◆ TASK GOAL ◆
Line for line, the listing below is to be transcribed exactly.

START DATASET ENTRIES

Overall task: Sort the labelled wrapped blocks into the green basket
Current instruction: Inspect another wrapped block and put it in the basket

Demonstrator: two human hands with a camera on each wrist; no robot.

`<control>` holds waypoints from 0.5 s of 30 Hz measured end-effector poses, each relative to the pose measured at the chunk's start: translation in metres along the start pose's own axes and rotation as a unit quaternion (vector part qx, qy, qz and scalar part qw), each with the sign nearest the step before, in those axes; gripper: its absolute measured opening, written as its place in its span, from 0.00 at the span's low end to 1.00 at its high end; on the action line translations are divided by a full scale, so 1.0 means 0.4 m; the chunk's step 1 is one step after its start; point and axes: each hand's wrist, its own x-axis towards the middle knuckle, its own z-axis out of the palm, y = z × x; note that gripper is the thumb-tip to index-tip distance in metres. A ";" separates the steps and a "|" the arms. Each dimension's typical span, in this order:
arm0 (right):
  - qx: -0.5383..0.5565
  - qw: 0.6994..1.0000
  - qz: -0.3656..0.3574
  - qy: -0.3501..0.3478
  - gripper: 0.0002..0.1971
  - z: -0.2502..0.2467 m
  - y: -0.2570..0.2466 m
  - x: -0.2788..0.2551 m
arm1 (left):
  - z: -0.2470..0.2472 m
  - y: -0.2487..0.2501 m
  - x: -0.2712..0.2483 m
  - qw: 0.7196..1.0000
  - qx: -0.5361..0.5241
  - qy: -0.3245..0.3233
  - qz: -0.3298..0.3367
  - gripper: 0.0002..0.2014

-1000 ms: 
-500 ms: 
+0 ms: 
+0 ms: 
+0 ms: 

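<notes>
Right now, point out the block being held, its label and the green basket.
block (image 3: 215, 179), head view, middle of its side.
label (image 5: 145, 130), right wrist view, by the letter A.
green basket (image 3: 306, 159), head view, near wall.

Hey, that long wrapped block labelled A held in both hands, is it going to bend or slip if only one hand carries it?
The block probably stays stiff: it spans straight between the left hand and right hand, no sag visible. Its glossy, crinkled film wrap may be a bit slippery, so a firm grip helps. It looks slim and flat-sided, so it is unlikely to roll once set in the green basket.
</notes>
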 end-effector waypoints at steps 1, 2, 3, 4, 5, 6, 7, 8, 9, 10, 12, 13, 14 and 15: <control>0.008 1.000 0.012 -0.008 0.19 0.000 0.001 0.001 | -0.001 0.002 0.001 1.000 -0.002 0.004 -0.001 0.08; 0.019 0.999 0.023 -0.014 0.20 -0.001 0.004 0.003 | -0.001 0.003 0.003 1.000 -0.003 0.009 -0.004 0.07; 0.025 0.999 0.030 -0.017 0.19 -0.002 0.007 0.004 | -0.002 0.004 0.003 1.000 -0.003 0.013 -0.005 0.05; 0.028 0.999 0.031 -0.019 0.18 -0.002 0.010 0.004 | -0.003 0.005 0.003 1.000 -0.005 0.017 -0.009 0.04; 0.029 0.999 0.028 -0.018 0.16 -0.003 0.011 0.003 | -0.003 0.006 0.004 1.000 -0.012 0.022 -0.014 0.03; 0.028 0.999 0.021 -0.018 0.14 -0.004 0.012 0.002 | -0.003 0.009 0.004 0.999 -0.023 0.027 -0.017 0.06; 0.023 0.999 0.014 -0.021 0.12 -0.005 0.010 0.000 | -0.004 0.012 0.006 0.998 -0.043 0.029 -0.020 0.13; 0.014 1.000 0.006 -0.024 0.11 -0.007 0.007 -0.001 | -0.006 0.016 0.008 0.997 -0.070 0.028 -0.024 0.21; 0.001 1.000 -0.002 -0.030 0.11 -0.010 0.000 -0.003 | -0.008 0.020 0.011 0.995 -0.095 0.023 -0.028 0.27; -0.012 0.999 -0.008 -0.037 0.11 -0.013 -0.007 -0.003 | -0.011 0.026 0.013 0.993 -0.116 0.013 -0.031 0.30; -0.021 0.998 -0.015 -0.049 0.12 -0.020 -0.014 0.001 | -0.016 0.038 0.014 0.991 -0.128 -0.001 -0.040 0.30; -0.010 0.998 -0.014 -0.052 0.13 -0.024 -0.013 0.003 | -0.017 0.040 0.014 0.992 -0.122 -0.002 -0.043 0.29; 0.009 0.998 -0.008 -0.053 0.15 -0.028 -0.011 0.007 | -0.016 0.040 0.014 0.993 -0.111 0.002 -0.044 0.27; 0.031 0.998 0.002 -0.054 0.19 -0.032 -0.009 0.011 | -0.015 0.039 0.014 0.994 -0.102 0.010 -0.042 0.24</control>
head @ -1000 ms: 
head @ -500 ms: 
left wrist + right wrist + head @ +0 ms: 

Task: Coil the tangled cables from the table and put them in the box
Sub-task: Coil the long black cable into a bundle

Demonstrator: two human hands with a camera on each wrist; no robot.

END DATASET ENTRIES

◆ TASK OUTPUT ◆
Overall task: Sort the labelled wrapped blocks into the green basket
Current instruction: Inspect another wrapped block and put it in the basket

Demonstrator: two human hands with a camera on each wrist; no robot.

`<control>` holds waypoints from 0.5 s of 30 Hz measured end-effector poses, each relative to the pose measured at the chunk's start: translation in metres along the start pose's own axes and rotation as a unit quaternion (vector part qx, qy, qz and scalar part qw), each with the sign nearest the step before, in those axes; gripper: its absolute measured opening, written as its place in its span, from 0.00 at the span's low end to 1.00 at its high end; on the action line translations are divided by a full scale, so 1.0 means 0.4 m; the chunk's step 1 is one step after its start; point and axes: each hand's wrist, its own x-axis towards the middle knuckle, its own z-axis out of the palm, y = z × x; note that gripper is the thumb-tip to index-tip distance in metres. A ";" separates the steps and a "|" the arms. Each dimension's typical span, in this order:
arm0 (right):
  - qx: -0.5383..0.5565
  - qw: 0.6994..1.0000
  - qz: -0.3656..0.3574
  - qy: -0.3501..0.3478
  - gripper: 0.0002..0.1971
  - z: -0.2502..0.2467 m
  - y: -0.2570..0.2466 m
  - x: -0.2788..0.2551 m
arm1 (left):
  - z: -0.2470..0.2472 m
  - y: -0.2487..0.2501 m
  - x: -0.2712..0.2483 m
  - qw: 0.7196..1.0000
  - qx: -0.5361..0.5241
  - qy: -0.3245..0.3233
  - qz: -0.3298..0.3367
  - gripper: 0.0002..0.2014

-1000 ms: 
-500 ms: 
+0 ms: 
+0 ms: 
+0 ms: 

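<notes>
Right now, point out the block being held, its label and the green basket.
block (image 3: 215, 179), head view, middle of its side.
label (image 5: 145, 130), right wrist view, by the letter A.
green basket (image 3: 306, 159), head view, near wall.

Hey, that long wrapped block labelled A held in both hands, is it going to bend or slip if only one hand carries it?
The block probably stays stiff: it spans straight between the left hand and right hand, no sag visible. Its glossy, crinkled film wrap may be a bit slippery, so a firm grip helps. It looks slim and flat-sided, so it is unlikely to roll once set in the green basket.
</notes>
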 end-effector waypoints at steps 1, 2, 3, 4, 5, 6, 7, 8, 9, 10, 12, 13, 14 and 15: <control>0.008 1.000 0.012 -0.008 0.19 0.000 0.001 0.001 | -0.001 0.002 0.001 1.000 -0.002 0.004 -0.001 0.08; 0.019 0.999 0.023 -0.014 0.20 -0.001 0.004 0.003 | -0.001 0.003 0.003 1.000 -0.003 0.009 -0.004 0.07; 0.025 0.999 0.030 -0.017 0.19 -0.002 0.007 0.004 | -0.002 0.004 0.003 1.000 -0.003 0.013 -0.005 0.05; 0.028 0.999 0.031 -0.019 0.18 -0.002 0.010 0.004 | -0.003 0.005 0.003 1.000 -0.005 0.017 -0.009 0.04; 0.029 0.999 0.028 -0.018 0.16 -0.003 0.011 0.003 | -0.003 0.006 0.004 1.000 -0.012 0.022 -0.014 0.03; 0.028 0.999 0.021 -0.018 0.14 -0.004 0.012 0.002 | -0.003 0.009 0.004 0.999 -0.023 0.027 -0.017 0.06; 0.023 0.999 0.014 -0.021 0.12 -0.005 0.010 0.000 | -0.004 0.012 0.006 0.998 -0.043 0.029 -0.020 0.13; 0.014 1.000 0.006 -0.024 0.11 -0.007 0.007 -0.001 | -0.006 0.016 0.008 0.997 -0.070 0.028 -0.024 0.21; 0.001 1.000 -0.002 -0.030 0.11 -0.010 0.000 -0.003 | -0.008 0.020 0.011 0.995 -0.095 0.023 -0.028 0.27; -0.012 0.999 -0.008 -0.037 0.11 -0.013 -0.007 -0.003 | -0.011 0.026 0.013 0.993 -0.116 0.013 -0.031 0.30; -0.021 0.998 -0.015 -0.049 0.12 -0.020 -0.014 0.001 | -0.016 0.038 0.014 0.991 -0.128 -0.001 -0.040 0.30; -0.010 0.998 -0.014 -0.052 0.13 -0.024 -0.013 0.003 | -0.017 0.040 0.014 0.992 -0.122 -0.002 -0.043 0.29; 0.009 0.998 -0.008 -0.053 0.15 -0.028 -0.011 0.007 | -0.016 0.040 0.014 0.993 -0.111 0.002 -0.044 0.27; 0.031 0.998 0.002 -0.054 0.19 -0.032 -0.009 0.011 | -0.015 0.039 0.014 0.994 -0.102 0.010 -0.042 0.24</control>
head @ -1000 ms: 
head @ -500 ms: 
left wrist + right wrist + head @ +0 ms: 

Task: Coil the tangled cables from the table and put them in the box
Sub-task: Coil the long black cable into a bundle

Demonstrator: two human hands with a camera on each wrist; no robot.

This output is complete.